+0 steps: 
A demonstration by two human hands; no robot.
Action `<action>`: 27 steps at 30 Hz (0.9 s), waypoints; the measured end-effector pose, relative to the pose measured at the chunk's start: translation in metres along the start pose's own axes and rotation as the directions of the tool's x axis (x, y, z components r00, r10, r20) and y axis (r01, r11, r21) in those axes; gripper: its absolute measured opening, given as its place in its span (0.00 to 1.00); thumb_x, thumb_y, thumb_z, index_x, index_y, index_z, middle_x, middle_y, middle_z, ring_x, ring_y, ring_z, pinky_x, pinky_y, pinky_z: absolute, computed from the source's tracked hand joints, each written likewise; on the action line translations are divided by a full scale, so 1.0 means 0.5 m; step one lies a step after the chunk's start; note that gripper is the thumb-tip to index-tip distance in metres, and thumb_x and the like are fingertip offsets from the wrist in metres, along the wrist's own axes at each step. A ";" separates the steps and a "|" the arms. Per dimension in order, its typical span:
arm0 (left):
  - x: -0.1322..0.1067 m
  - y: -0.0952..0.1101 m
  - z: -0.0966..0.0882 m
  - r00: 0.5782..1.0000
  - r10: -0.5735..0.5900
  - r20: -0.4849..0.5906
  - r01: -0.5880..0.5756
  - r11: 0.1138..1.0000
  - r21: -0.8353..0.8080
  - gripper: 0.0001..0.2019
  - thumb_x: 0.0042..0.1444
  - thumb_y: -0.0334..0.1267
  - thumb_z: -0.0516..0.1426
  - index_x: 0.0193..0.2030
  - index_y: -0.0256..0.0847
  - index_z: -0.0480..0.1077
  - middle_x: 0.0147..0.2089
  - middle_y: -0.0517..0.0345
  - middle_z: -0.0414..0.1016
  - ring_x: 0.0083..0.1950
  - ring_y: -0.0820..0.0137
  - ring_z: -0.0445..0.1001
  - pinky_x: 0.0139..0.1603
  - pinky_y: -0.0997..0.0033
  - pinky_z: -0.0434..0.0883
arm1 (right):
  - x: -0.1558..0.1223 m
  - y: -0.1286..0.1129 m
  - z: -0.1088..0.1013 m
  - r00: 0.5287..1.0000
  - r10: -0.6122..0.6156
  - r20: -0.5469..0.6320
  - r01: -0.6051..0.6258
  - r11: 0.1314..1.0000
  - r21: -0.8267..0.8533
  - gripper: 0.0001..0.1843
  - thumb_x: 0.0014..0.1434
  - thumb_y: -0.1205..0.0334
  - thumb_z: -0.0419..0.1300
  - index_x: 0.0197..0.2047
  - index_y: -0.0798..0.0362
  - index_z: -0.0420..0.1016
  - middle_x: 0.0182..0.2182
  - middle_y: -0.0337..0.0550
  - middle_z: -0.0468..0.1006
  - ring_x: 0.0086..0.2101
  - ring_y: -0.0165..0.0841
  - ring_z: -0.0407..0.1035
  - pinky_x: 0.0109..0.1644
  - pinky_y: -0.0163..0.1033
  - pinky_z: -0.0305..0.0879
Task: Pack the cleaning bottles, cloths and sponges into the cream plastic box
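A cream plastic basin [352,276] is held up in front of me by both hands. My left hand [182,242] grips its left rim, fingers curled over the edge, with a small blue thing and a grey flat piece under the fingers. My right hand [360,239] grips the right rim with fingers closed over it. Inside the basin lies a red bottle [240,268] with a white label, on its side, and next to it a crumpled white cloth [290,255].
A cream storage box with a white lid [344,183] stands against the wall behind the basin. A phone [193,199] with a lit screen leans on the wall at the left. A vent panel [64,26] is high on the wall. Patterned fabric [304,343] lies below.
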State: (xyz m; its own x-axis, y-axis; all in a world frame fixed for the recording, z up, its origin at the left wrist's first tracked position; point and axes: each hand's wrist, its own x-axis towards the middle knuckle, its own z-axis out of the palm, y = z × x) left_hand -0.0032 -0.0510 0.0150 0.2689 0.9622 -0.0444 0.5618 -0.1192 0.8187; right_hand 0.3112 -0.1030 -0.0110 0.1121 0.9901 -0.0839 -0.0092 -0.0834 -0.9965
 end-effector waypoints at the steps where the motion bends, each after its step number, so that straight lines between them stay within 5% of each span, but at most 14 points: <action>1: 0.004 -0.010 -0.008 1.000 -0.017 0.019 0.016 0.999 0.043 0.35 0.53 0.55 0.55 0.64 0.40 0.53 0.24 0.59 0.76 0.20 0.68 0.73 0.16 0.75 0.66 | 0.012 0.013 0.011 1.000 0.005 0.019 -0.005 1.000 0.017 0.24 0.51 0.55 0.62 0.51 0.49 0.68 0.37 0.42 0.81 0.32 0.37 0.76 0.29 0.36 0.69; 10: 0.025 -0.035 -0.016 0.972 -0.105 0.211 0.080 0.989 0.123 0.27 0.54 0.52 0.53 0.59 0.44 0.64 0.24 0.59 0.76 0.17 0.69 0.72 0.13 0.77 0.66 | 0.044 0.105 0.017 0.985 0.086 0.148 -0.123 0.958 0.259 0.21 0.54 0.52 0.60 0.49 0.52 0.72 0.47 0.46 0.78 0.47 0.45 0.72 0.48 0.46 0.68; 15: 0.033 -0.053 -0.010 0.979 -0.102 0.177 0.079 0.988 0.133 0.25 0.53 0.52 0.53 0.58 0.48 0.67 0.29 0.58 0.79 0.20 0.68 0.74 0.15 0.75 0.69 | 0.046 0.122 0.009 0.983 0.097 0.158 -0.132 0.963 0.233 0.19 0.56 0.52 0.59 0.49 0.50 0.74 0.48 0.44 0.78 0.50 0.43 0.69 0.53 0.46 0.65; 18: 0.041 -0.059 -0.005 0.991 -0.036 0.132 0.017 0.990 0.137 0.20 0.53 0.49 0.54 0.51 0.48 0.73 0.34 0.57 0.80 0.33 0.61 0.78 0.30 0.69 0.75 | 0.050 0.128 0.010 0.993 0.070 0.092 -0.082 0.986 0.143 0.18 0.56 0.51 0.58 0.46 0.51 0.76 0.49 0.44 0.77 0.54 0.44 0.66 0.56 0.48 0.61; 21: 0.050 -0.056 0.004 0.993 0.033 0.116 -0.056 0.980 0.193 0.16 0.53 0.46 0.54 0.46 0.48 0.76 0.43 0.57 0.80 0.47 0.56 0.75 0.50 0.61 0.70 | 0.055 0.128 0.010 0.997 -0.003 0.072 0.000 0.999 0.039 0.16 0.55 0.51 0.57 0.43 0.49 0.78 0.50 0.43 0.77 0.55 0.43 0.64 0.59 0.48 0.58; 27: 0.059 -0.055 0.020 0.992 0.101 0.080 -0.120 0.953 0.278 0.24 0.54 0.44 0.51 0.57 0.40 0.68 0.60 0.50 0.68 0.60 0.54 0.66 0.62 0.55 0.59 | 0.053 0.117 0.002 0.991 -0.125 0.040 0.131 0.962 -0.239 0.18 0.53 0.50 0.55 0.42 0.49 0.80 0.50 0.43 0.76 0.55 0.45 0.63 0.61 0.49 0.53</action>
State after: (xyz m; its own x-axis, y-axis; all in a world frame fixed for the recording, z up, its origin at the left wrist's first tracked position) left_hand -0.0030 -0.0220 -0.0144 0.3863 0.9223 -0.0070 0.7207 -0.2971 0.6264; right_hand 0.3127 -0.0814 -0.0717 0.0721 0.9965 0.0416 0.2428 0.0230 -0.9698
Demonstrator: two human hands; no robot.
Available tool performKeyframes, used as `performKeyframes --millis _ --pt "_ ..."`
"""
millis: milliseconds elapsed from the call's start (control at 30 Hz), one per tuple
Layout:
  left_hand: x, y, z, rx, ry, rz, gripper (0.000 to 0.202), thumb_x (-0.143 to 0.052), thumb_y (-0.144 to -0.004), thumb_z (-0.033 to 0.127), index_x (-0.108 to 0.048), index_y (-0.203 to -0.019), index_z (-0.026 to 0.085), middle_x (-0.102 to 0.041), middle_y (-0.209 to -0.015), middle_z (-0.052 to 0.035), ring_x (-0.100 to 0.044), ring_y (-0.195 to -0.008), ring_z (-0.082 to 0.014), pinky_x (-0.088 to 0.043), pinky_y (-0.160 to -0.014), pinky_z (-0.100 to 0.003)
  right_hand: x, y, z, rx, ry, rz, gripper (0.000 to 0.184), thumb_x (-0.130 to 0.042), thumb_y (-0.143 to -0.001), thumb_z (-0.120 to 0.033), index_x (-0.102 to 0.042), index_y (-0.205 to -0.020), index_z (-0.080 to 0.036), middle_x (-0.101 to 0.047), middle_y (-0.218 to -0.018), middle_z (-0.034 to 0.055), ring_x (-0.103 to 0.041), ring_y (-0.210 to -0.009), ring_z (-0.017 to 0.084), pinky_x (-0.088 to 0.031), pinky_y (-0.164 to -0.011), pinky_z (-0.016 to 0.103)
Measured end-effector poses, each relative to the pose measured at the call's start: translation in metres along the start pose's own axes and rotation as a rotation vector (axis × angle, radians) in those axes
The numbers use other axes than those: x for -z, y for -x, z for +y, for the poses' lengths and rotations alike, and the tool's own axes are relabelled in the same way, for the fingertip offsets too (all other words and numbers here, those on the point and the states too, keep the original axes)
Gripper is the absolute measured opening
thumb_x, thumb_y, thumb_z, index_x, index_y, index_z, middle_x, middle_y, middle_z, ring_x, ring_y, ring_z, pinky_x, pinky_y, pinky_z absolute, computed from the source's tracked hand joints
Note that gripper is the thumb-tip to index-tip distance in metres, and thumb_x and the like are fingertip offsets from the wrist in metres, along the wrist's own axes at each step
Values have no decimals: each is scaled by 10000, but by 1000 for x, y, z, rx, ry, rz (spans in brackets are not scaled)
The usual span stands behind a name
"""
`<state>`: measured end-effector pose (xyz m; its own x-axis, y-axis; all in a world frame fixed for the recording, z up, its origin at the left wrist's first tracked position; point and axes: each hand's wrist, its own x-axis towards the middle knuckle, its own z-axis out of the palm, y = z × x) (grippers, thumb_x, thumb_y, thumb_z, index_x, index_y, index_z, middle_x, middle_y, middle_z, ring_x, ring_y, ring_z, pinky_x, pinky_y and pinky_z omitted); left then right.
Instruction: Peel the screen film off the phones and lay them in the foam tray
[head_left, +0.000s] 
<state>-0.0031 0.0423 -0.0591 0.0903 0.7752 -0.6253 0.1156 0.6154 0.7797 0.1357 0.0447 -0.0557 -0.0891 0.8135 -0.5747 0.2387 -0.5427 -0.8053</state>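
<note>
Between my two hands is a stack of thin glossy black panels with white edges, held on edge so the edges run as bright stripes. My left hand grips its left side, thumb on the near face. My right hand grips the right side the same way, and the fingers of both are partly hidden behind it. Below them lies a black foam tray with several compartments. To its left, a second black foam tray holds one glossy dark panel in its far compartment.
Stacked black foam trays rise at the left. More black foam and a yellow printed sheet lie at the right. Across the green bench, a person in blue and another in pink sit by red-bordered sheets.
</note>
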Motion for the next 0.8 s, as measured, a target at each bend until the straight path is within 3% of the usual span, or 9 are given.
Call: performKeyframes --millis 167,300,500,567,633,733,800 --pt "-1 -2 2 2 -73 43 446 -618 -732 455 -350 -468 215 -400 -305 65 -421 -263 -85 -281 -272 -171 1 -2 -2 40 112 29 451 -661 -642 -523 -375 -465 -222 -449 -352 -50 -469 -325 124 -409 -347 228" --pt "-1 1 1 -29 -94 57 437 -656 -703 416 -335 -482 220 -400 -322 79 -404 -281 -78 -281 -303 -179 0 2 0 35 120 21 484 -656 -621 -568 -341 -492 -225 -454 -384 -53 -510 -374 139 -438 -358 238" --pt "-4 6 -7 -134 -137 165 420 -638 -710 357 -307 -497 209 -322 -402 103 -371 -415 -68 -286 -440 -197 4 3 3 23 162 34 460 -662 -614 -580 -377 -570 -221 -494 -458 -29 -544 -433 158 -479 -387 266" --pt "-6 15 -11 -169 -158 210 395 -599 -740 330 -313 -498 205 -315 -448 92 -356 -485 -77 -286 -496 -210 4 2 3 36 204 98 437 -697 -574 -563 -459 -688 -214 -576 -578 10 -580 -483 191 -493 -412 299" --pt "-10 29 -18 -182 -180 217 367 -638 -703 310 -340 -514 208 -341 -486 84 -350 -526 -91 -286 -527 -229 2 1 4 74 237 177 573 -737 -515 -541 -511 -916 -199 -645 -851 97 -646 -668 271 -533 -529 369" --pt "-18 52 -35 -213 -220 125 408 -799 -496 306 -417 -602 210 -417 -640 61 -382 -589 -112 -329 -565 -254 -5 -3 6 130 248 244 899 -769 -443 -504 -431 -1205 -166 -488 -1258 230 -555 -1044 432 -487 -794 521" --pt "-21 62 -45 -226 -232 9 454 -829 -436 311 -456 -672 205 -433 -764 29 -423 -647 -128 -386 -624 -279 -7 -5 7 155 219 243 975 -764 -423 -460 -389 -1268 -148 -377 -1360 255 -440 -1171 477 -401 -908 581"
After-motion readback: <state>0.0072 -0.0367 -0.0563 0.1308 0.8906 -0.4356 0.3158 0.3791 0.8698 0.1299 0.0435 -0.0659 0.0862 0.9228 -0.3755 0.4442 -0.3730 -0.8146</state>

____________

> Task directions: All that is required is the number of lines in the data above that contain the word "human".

> Result: 2